Activity — Write out exactly the first lines of the listing, ending on the line that contains "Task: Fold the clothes".

□ □ □ □ □

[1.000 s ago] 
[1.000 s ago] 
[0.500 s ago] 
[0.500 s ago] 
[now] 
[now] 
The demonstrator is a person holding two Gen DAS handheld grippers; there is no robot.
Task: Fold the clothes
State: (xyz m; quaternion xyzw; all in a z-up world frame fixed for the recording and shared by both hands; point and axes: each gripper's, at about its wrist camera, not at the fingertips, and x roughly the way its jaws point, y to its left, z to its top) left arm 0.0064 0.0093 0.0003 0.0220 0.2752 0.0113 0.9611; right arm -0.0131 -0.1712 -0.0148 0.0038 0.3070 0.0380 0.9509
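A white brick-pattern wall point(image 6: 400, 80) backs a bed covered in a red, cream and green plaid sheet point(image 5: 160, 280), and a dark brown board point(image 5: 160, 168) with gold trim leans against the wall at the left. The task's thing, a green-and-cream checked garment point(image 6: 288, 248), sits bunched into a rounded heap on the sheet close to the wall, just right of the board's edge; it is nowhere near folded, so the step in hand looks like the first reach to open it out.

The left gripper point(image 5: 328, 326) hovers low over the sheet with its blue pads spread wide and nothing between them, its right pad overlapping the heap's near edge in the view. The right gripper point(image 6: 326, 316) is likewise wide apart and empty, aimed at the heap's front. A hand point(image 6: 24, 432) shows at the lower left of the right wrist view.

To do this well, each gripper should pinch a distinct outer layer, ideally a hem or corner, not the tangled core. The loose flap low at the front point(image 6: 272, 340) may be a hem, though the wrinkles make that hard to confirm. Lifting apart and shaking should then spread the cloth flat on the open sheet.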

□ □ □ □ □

Solution —
[1.000 s ago] 
[1.000 s ago] 
[0.500 s ago] 
[0.500 s ago] 
[now] 
[now] 
The demonstrator is a person holding two Gen DAS handheld grippers; there is no robot.
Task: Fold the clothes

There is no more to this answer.